One of the biggest questing I get about my work this year is ‘what is it’, or ‘are they vaginas/fannies/flowers’, now when creating my ceramic pieces I have no feminist thoughts running though my mind. I am not thinking of the empowerment of the pussy, I am not creating 100 vaginas. I am working with a material to create interesting and details ceramics that for me, is more about being hands on with the material rather than the final outcome. And that’s not to say the final outcome isn’t important, but its how I get there that I enjoy. The pinching, folding, and shaping of clay is really therapeutic, I can allow my mind to wonder while my fingers pinch flat a ball of clay, and my hands fold into detailed pleats.

What do others say:

  • Collection of genitals,
  • Pussy/vagina/cunt,
  • Flowers/roses,
  • Yonic, (now I myself call this work yonic, but word yonic refers to forms that resemble the vagina or the vulva, just as tall buildings can be phallic, but does the designer have the image in mind? This work resembles but is not.)

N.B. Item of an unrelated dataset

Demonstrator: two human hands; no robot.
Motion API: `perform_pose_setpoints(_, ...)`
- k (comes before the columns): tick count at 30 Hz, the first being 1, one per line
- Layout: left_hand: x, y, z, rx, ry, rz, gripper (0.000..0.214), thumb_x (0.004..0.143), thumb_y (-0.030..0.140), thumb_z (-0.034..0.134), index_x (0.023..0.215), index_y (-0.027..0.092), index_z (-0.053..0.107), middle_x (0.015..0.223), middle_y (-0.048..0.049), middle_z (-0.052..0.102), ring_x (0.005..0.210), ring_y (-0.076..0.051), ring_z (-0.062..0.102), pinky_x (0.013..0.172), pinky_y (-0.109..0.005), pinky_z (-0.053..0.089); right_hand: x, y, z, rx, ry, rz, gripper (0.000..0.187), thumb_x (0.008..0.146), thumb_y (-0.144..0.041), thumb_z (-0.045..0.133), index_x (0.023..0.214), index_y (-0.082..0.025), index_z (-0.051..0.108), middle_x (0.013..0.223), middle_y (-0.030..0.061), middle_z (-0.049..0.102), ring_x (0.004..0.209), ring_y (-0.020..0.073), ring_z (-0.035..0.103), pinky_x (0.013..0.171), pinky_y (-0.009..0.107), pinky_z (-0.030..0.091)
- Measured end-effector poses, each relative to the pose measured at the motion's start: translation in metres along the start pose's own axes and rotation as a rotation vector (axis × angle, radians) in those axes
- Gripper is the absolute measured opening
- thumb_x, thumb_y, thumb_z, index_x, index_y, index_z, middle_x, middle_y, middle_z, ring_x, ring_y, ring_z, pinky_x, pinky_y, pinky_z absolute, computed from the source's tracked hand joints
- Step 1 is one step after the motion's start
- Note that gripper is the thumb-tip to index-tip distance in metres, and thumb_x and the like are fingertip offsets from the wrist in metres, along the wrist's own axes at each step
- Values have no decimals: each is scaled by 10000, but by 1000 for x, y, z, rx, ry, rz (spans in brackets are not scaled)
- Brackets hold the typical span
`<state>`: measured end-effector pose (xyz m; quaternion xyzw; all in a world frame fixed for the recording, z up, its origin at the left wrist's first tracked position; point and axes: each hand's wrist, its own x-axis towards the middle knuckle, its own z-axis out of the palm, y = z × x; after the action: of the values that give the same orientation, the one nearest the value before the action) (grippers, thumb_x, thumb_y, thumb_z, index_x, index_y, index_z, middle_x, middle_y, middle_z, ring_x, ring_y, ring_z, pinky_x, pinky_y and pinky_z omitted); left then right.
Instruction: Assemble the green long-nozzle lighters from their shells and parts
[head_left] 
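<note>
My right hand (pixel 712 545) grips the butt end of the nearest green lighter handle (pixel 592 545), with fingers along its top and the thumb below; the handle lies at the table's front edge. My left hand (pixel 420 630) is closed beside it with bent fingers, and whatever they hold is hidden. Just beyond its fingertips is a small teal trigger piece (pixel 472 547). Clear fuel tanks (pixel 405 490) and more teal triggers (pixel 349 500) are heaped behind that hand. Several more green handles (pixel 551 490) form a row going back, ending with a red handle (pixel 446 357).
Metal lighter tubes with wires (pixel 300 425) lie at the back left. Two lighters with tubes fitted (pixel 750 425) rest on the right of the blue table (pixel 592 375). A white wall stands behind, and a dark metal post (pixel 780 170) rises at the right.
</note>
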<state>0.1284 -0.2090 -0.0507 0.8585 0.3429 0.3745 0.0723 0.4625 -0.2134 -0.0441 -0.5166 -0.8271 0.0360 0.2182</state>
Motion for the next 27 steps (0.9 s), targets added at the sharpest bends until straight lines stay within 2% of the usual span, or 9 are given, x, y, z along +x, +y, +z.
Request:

Do I start to lean into this way of thinking? Do I apply a theory that I myself don’t necessarily see? I am more interested in exploring textural forms and the subtlety of colour within clay and now, fabric.

But what do I see? Around me in the clay I see the subtle hues and colours, the pleating, and the textures within the material. And my whole work is now focused around showing off this to others in my own way of making.